Mira debajo del mar de playas. Tras las playas se esconde una extraordinaria rareza. Una rareza que nace del curioso cruce de culturas que creció tras cientos de años. Germinó bajo un cruce de caminos.
Gran Canaria es ese cruce de caminos. El lugar de paso para gente de mil procedencias distintas. La extraña mezcla de aromas, colores y culturas que se aparecía de improviso a los antiguos viajeros. El último puerto europeo. El último sorbo de aire antes de entrar en la larga aventura del océano.
Nadie se esperaba una mezcla así lejos de los centros del mundo. Desde hace más de cinco siglos los viajeros repiten la misma tonada: “Esto no debería estar aquí”. Pero sí que está. Porque los espacios en la frontera tienen sus propias reglas.
Y ocurrió que medio mundo fue dejando su marca escrita en Gran Canaria. En pequeños pueblos de calles estrechas, en pagos perdidos. En villas señoriales y en los puertos de paso de los buques de vapor.
Esto no debería estar aquí. No entra dentro de la lógica. No debería tropezar con una enorme iglesia neogótica en medio de un mar de plataneras. No debería toparme con los restos de una ciudad prehispánica a dos saltos del mercado.

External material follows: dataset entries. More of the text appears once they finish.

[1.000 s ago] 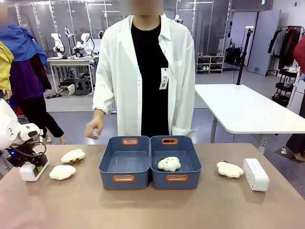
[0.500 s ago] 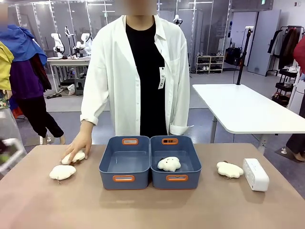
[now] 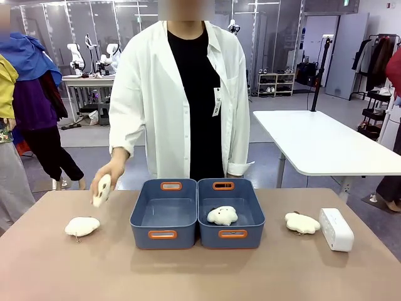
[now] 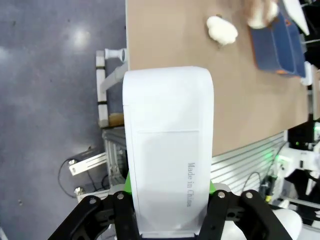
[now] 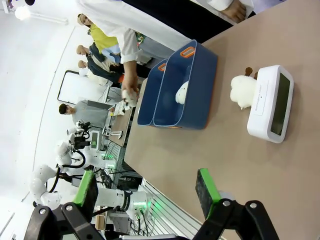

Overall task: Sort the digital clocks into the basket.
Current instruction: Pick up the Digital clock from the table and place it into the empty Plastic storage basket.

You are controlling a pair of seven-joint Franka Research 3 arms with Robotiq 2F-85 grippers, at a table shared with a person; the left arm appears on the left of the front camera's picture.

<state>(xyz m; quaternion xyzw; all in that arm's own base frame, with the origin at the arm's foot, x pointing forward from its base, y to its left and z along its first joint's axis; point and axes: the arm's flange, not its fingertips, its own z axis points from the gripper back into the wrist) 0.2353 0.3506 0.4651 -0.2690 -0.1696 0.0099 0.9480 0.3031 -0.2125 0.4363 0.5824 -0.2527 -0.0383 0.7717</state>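
Observation:
My left gripper [image 4: 169, 189] is shut on a white digital clock [image 4: 167, 145], held out past the table's left edge, over the floor. A second white digital clock [image 3: 336, 229] [image 5: 270, 109] lies on the table at the far right. Two blue baskets with orange handle slots stand side by side in the middle. The left basket [image 3: 164, 216] has nothing in it. The right basket [image 3: 250, 219] [image 5: 197, 107] holds a cream plush [image 3: 222, 215]. My right gripper [image 5: 146, 192] hangs open above the table's near right side, well short of the clock.
The person stands behind the baskets, their hand [image 3: 108, 179] holding a cream plush [image 3: 102, 190] above the table's left side. Another plush [image 3: 82, 226] lies at the left and one more plush [image 3: 302, 222] sits next to the right clock. The near table [image 3: 200, 276] is bare.
My left arm with the clock has left the front view to the left. The person reached down, took the far-left plush off the table and lifted it.

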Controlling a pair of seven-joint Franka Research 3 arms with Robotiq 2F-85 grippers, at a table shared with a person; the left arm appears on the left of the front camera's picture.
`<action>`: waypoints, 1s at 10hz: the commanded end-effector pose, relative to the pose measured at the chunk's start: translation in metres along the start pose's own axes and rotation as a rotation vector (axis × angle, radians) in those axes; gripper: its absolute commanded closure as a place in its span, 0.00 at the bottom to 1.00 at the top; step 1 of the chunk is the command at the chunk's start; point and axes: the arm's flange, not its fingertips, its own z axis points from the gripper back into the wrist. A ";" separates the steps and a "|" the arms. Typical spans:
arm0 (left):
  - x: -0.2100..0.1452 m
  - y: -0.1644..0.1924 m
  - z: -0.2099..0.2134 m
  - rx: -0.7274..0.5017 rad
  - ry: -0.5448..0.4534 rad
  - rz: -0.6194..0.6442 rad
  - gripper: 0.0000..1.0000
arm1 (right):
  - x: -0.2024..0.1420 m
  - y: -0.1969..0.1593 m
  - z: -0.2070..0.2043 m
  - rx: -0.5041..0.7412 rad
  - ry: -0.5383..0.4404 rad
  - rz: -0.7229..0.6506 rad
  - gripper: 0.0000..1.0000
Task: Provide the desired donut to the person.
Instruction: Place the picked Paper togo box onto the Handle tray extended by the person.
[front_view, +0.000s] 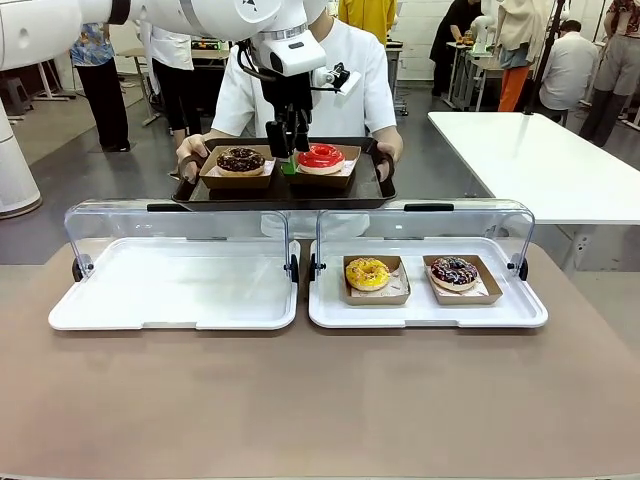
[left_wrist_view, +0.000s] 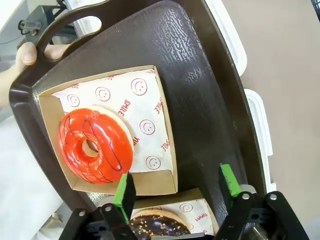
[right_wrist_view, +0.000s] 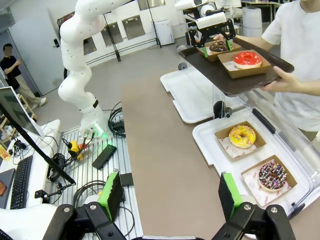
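The person (front_view: 350, 80) in a white top holds a dark brown tray (front_view: 285, 192) by its handles at the far side. Two cardboard boxes sit on the tray, one with a red glazed donut (front_view: 321, 156) (left_wrist_view: 95, 145) and one with a chocolate donut (front_view: 240, 159) (left_wrist_view: 160, 225). My left gripper (front_view: 290, 150) (left_wrist_view: 176, 187) hangs open over the tray between the two boxes. One green pad (left_wrist_view: 124, 192) is by the near corner of the red donut's box, and nothing is between the fingers. My right gripper (right_wrist_view: 169, 195) is open and empty, high above the table's near end.
Two white display trays with raised clear lids stand on the brown table. The left one (front_view: 170, 300) holds nothing. The right one (front_view: 430, 315) holds a yellow donut (front_view: 367, 273) and a chocolate sprinkle donut (front_view: 454, 271) in boxes. A white table (front_view: 540, 160) stands at the back right.
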 end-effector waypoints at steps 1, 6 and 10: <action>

Ni con un navegante genovés al doblar la esquina.
No debería encontrar un gigantesco silo aborigen colgando de un acantilado descomunal. Y no. No debería tropezar con un barrio colonial nacido en el siglo XV, escondido en una ciudad ruidosa, portuaria y vitaminada, en una isla que no debería tener tal rastro de pueblos, colores, sabores, músicas, arte, arquitecturas y rostros distintos. Pero los tiene.
Déjanos decirte que todo eso sí está. Aquí, en Gran Canaria. Aunque sólo lo verás si miras debajo del mar de playas, donde contamos cómo se creó nuestra extraña y mágica mezcla.